Un magnifique exemple d'erreur créatrice est celui que l'on trouve, selon Thompson (Les contes de fées dans la tradition populaire) dans un célèbre conte de Charles Perrault : la pantoufle de Cendrillon, à l'origine, aurait dû être de "vair" (sorte de fourrure), et ce n'est que par une heureuse méprise qu'elle se transforma en "verre". Une pantoufle de verre est à coup sûr beaucoup plus séduisante et féconde sur le plan de l'imagination qu'une quelconque pantoufle de fourrure, même si elle est née d'un calembour ou d'une erreur de transcription.

[...]

N'importe quelle faute d'orthographe contient une histoire en puissance.
Une fois, à un enfant qui avait écrit "poison" pour "poisson", je suggérai d'inventer l'histoire d'un poissonnier qui avait peint sur la vitrine de son magasin l'inscription "poison frais". D'autres enfants se précipitèrent sur ce thème. Il en sortit toute une histoire : le malheureux poissonnier perdait toute sa clientèle et n'y comprenait rien : la police s'en mêlait, faisait une enquête, etc.
Un "vollume" avec deux l, est-ce seulement un livre plus volumineux que les autres, ou bien un livre raté, ou encore un livre très spécial ?

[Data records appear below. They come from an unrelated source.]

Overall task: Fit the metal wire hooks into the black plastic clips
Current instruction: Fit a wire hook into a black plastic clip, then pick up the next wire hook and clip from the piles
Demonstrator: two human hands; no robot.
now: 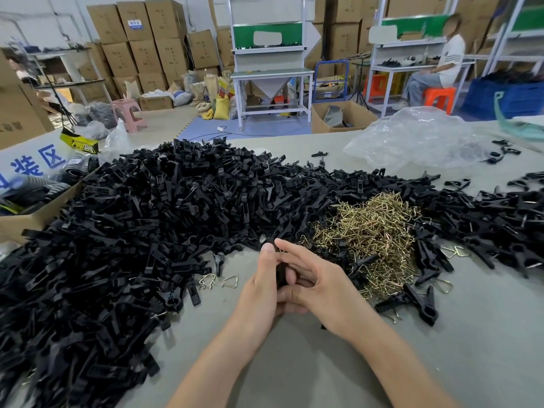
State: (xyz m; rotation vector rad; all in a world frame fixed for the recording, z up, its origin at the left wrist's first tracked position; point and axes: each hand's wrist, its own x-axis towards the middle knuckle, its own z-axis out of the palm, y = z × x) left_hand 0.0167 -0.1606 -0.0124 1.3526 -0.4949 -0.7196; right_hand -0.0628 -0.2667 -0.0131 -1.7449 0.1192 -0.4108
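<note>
1. Current state. The left hand (pixel 259 287) grips one black plastic clip (pixel 281 272) upright, fingers curled round its body and thumb laid along its side. The right hand (pixel 319 290) meets it from the other side, index finger stretched across the clip's top and thumb against its body. We cannot tell whether a wire hook is pinched beneath them.

2. Stock. The large heap of unfitted black clips (pixel 147 225) covers the left and far side of the grey worktable (pixel 294 366). The pile of brass-coloured wire hooks (pixel 374 231) lies just right of the hands. Two loose hooks (pixel 229 281) lie just left of them.

3. Progress. A few clips with wire fitted (pixel 418 301) lie beside the hook pile. We judge the task to be at an early stage, since nearly all the stock remains to be fitted.
</note>
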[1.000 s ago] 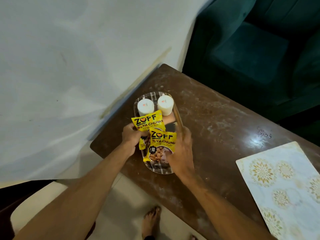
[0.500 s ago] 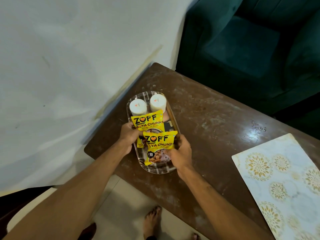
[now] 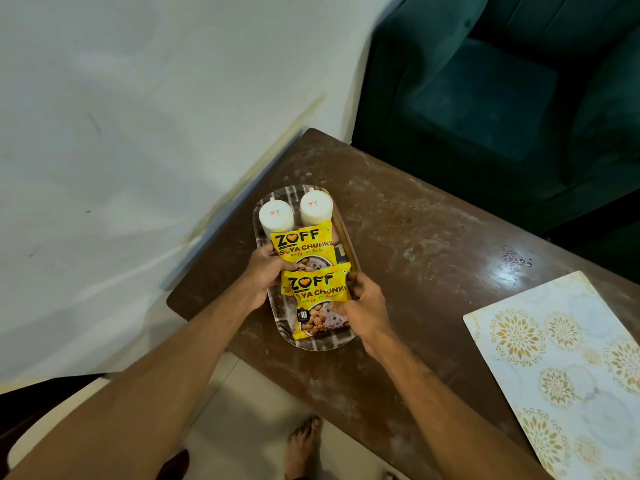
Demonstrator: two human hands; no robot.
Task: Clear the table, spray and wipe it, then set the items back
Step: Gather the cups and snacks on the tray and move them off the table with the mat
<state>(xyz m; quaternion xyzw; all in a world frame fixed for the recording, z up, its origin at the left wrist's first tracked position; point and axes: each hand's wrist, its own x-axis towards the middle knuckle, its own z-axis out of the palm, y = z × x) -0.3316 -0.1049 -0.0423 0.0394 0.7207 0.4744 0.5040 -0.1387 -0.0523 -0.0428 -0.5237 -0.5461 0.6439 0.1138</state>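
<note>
Head cam looking down: we've got the oval tray (image 3: pixel 313 345) at the near left end of the brown table (image 3: pixel 415 258). Our left hand (image 3: pixel 261 276) is curled round its left rim and our right hand (image 3: pixel 362 308) round its right rim, thumb lying on the lower soya chunks packet (image 3: pixel 317 299). That packet overlaps the upper soya chunks packet (image 3: pixel 300 244), and behind them stand two white candles (image 3: pixel 277 216) side by side. Can't tell if the tray sits on the wood or just off it. Off to the right lies a floral placemat (image 3: pixel 561 372), well apart from the tray, with a teal sofa (image 3: pixel 485 98) beyond the table.
</note>
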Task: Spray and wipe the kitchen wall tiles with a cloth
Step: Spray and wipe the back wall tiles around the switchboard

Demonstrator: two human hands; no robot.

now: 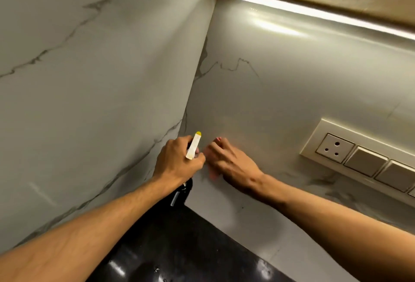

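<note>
L grip (pixel 179 160) closed round spray bottle (pixel 193 145); aim nozzle at wall tiles (pixel 292 84) nr corner. R grip (pixel 229 160) flat, fingers straight, pressing pink cloth (pixel 213 174): wipe w/ overlapping strokes, keep spray off socket panel (pixel 359 160).

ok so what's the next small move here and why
Probably slide the right hand rightward along the wall tile, away from the corner: it presses flat on a pink cloth barely showing under it, while the left hand grips the spray bottle close beside it, blocking the other side.
</note>
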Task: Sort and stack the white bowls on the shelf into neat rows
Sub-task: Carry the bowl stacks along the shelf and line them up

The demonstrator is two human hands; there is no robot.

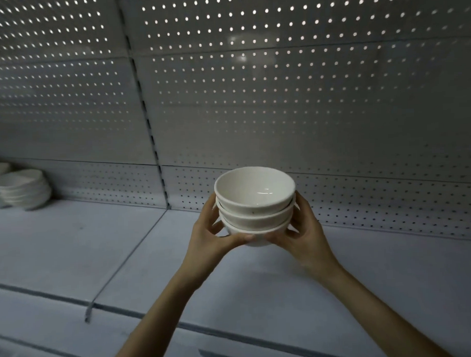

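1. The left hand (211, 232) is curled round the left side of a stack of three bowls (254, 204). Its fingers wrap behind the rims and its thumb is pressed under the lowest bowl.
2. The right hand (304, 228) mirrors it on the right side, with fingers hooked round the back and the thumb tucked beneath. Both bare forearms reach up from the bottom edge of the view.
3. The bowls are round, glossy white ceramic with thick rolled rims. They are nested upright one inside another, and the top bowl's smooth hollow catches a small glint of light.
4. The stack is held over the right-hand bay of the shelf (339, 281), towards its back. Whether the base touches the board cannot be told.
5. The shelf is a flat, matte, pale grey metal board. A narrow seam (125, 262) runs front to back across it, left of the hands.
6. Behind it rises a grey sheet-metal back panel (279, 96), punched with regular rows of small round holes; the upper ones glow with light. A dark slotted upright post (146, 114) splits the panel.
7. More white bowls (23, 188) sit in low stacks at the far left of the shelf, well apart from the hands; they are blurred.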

Un "révolvair", est-ce un pistolet qui tire des balles, des fléchettes ou des violettes ?
Entre autres choses, jouer avec les fautes d'orthographe, c'est déjà une façon de s'en débarrasser en prenant du recul. Le mot correct n'existe que par rapport au mot incorrect. Voilà qui nous ramène au "binôme imaginatif" (ndrl. : idée définie plus tôt et qui explique comment faire le lien entre deux mots ou deux idées sans rapport pour créer une histoire) : l'exploitation d'une faute, volontaire ou involontaire est un cas intéressant et subtil de "binôme" ; en effet, le premier terme du binôme engendre spontanément le seconde, presque par parthénogenèse. Un "coq de gruyère" naît d'un "coq de bruyère" [...]. Et souvent, les référents des deux termes - par exemple "chatte" et "chate" - restent des parents très proches ; le second est dépourvu d'une signification propre : son sens dérive exclusivement du sens du premier, dont il n'est qu'une altération (une "chate" est un animal mutilé et pitoyable : elle n'a qu'une moustache, marche sur trois pattes et - honte suprême ! - est pourchassée par les rats...). En somme, le second est une "maladie" du premier. Maladie particulièrement évidente dans l'exemple de "coeur" et "queur" : il n'y a pas l'ombre d'un doute que ce "queur" est un coeur malade. Il a besoin de vitamine C.
L'erreur peut révéler des vérités cachées, en particulier sur le plan idéologique.
On peut obtenir plusieurs erreurs à partir d'un seul mot, et donc plusieurs histoires. Par exemple, à partir du mot "l'automobile" : "l'octomobile" (il s'agit d'une voiture à 8 roues, j'imagine), "lotomobile", "l'autonubile", "l'autonoble" (cette auto doit être au moins duchesse et refuse probablement d'être garée dans un quelconque garage plébéien).
C'est en se trompant qu'on apprend, affirme un vieux proverbe. Un nouveau pourrait aussi bien affirmer : c'est en se trompant qu'on invente.